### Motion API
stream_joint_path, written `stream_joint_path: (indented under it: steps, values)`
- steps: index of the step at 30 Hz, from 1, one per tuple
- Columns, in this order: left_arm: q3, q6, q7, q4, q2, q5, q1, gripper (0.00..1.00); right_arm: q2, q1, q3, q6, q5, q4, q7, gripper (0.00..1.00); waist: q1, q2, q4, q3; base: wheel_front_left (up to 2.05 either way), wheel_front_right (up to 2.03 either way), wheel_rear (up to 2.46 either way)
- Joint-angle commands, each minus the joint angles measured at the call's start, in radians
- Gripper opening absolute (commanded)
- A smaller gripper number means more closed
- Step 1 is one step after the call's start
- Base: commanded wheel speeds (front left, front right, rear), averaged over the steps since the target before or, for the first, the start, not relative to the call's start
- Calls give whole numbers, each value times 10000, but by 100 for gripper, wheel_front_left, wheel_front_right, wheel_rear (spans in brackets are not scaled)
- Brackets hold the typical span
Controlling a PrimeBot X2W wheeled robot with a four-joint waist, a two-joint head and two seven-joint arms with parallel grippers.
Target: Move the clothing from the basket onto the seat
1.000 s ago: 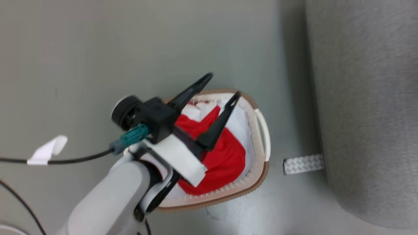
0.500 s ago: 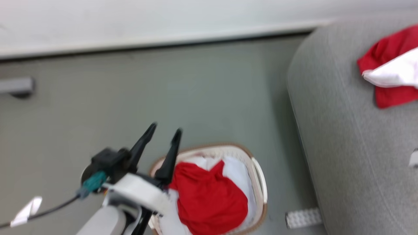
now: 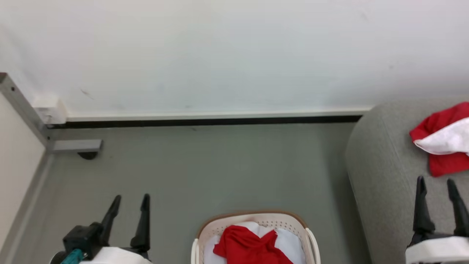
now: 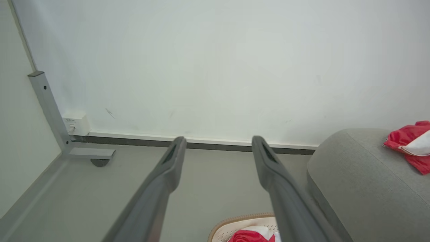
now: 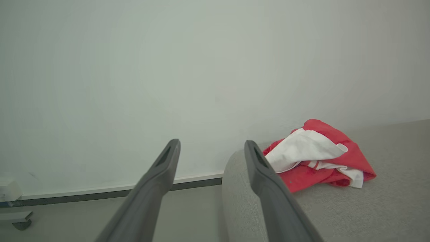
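Down at the bottom edge of the head view, one red garment (image 3: 253,247) lies bunched in the basket (image 3: 256,217), on top of pale white fabric (image 3: 293,242); you cannot tell from here whether that is part of the garment or a separate layer. A second red-and-white garment (image 3: 441,141) lies crumpled on the seat (image 3: 381,176), well apart from the basket and up to its right.

By that lay, you are midway through the task: one piece delivered, at least one to fetch. The step in hand looks like the return to the basket.

Your left gripper (image 3: 132,198) hangs over the floor (image 3: 220,165) to the left of the basket, its two fingers apart, with bare floor and wall (image 3: 234,55) showing between them. It holds nothing and touches nothing. Your right gripper (image 3: 435,180) sits above the front of the seat, fingers equally spread and empty, short of the garment lying there.

The next move probably calls for bringing one gripper over the basket mouth, fingers kept spread, and lowering it inside the rim. Pinch a raised fold of the red cloth, not the pale layer below, and lift clear of the handles before swinging to the seat.
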Motion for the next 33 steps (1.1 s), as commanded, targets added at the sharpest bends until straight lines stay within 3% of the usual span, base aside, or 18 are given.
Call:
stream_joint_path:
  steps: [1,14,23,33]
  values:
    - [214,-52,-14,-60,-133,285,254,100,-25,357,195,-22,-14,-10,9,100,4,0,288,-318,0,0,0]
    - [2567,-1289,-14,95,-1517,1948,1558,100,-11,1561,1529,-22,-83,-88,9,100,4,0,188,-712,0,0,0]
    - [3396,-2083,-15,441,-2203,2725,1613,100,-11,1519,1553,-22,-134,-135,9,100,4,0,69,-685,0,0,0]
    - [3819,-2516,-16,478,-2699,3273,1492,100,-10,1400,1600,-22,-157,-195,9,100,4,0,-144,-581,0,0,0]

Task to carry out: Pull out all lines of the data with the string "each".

Task response:
- Joint-angle commands, each minus the joint angles measured at the call's start, in radians
- Calls give whole numbers, each value times 10000, but by 100 for gripper, wheel_front_left, wheel_front_right, wheel_rear (spans in brackets are not scaled)

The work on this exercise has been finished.